● GIVEN MATERIAL
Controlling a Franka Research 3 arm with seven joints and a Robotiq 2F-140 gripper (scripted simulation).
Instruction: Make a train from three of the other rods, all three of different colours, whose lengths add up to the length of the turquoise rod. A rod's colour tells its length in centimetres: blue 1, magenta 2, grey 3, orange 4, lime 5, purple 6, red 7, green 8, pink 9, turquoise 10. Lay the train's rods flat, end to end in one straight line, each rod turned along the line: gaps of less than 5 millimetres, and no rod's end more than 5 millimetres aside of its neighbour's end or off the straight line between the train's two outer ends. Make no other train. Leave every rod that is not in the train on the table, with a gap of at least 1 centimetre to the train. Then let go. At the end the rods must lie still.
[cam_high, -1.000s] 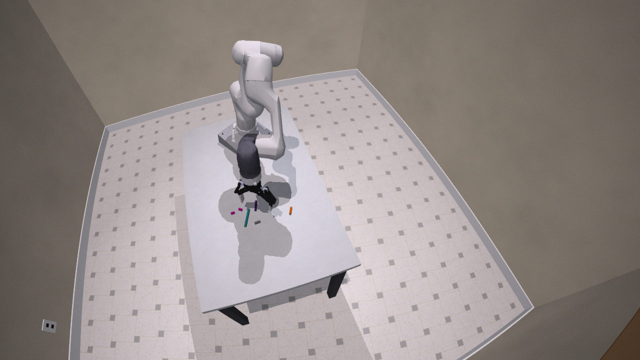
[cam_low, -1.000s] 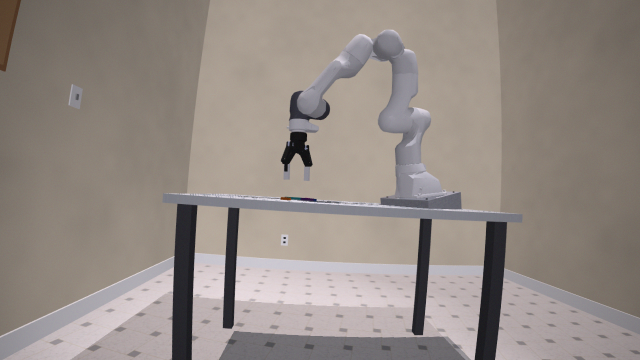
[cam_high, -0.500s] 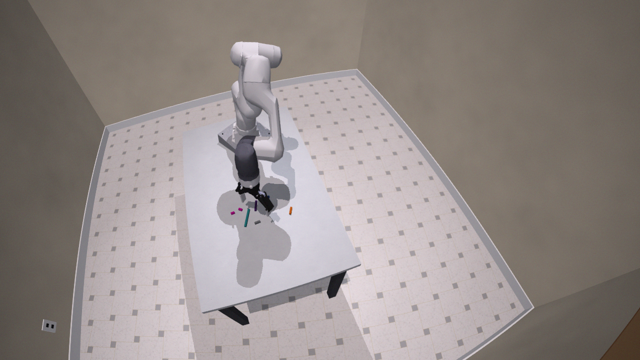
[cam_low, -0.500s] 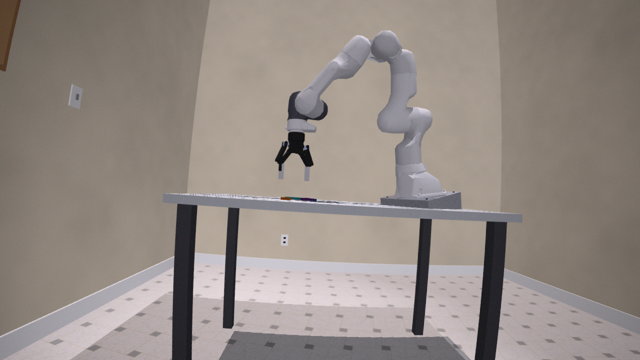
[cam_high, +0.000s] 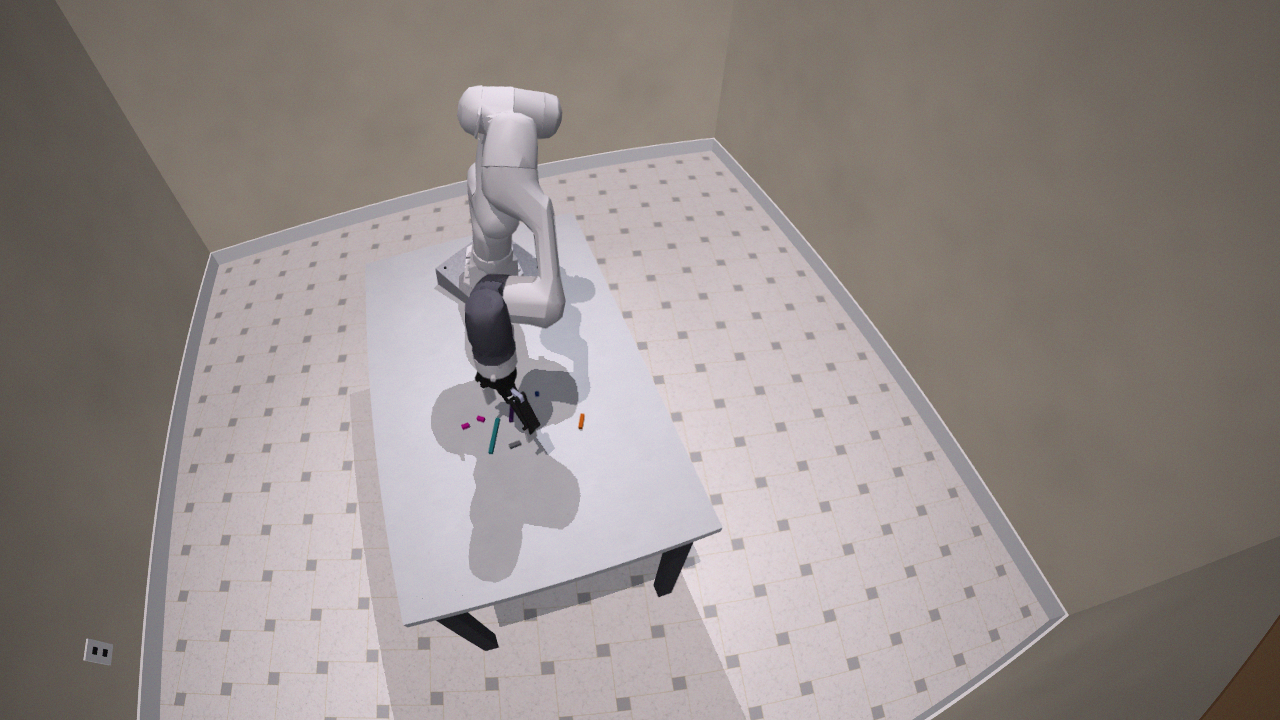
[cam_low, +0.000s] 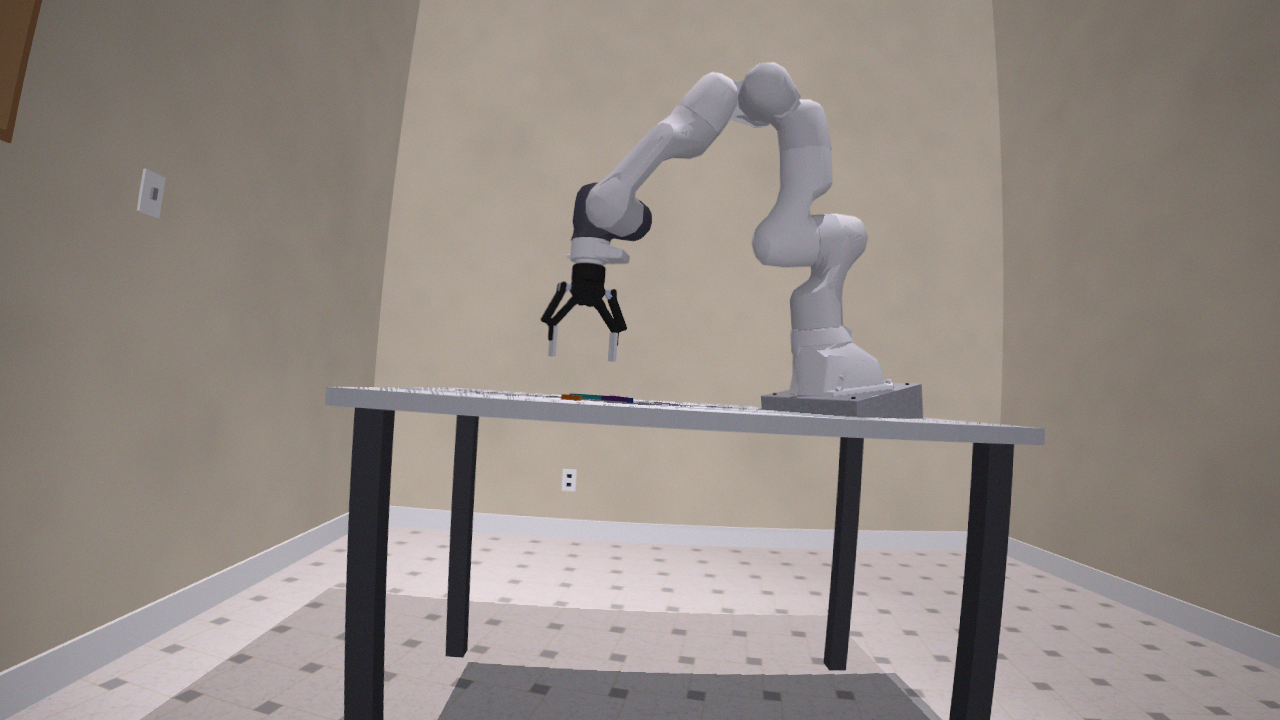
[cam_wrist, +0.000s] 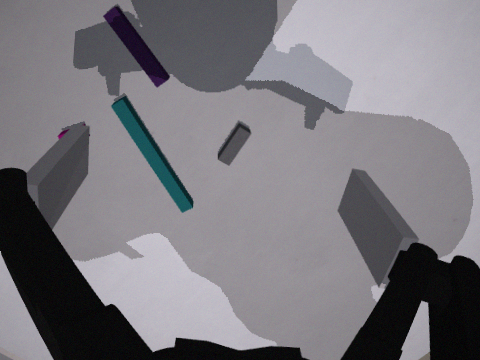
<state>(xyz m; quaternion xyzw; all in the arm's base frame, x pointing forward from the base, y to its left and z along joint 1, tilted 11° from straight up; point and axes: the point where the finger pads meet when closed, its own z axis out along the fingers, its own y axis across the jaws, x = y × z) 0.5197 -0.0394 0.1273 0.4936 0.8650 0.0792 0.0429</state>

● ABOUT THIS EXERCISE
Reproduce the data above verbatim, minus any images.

● WRITTEN ANSWER
Controlling a Franka Research 3 arm with seven joints and a Robotiq 2F-140 gripper (scripted simulation).
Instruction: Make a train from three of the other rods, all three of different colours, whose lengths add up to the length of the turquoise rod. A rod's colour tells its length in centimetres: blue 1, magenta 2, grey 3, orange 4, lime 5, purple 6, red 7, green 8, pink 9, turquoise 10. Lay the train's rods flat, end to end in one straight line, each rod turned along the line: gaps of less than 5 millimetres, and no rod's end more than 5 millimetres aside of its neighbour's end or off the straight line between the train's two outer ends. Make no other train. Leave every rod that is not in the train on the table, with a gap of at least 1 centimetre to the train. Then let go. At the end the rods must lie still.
[cam_high, -1.000s] 
[cam_low, -1.000s] 
[cam_high, -0.500s] 
[cam_low, -0.500s] 
[cam_high, +0.000s] 
[cam_low, +0.000s] 
[cam_wrist, +0.000s] 
<state>(xyz m; quaternion xyzw; all in the arm's base frame, x pointing forward from the base, y to its left and z along joint 1, tilted 11° from straight up; point and axes: the point where the finger pads meet when closed, its own z axis out along the fingers, its own y axis across the jaws, x = y × z) 0.5197 -0.0394 0.1273 0.4936 0.8650 0.0792 0.0429</state>

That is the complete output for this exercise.